Durante reunião de negociação nesta sexta-feira (29), a gestão de RH da Petrobrás apresentou um novo regramento para o pagamento de PLR, bem abaixo do apresentado em 2018 e que na prática extingue a PLR, abandona toda construção histórica sobre o tema, divide a força de trabalho (excluindo os que possuem função gratificada) e desatrela seu valor do Lucro Líquido da companhia, estabelecendo um teto de uma remuneração por empregado.

Diante disso, a FNP defendeu o resgate do que já existe acumulado sobre o tema (relação piso/teto, atrelamento ao lucro líquido, etc…) e se comprometeu a enviar uma contraproposta para a empresa.

 Sobre a tabela de turno, a empresa se negou a estabelecer um prazo para a consulta a base, encerrou as negociações e definiu que irá iniciar a votação das novas tabelas a partir do dia 7 de dezembro. A empresa também não se posicionou quanto a apresentar solução para o possível passivo trabalhista que o tema pode gerar.

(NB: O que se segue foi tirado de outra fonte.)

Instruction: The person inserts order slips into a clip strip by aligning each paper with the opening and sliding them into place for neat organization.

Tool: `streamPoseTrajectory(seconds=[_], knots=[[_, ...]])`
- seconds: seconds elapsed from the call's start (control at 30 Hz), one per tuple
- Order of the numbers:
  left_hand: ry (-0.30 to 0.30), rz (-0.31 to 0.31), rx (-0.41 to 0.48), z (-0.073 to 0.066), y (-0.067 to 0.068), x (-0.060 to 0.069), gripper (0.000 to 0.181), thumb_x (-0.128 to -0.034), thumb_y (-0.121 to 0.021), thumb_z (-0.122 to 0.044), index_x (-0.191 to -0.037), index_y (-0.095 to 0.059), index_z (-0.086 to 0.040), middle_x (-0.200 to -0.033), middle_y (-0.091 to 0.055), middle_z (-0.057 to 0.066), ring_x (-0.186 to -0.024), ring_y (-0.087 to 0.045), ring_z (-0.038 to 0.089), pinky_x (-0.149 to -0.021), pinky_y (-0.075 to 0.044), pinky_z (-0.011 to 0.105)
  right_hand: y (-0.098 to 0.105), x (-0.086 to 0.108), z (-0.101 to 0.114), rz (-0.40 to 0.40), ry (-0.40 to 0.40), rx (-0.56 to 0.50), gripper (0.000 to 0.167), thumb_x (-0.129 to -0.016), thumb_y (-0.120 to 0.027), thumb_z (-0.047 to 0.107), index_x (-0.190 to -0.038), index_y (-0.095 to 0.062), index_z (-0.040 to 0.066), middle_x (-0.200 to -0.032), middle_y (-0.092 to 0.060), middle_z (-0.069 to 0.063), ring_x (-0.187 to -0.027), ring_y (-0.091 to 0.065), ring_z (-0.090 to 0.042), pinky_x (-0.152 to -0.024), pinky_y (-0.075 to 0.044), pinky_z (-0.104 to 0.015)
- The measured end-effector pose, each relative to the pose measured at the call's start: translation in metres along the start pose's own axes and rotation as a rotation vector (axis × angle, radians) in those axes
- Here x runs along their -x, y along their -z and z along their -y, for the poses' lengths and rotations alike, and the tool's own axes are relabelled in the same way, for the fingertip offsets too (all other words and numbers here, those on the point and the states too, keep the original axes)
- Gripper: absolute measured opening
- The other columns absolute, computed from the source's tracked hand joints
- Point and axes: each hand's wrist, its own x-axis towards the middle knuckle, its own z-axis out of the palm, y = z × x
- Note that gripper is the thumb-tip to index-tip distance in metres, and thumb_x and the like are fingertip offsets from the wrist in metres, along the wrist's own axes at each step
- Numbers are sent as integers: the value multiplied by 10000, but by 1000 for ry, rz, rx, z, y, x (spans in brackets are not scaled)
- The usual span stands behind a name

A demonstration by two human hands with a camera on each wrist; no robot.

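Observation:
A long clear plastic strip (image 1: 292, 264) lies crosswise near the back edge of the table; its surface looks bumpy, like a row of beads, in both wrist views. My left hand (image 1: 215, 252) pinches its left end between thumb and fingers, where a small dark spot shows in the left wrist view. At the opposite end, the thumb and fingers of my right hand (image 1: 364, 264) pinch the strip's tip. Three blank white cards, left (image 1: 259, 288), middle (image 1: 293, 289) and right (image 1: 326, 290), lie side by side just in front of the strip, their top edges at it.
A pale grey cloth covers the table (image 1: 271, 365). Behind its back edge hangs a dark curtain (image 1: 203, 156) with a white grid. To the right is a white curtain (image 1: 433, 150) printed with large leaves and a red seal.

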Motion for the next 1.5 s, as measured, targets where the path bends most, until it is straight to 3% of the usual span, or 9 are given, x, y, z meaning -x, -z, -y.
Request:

Ainda na mesa de negociação, a FNP ressaltou a importância dos trabalhadores participarem do processo de construção ou alteração de qualquer tabela, principalmente os trabalhadores que serão atingidos pelo efeito da implantação da nova tabela de turno, uma vez que o trabalho de turno é penoso, sobretudo, realizado em condições insalubres e periculosas, muitas vezes afeta até as condições de saúde mental do trabalhador.

Nesse contexto, vale lembrar que nas últimas negociações, em todas as mesas, a direção da Petrobrás não abriu espaço para debate, muito menos estabeleceu um processo de negociação digno do nome.

Depende da empresa, então, mudar seu posicionamento para que o debate sobre as tabelas de turno seja feito democraticamente, com a participação dos trabalhadores.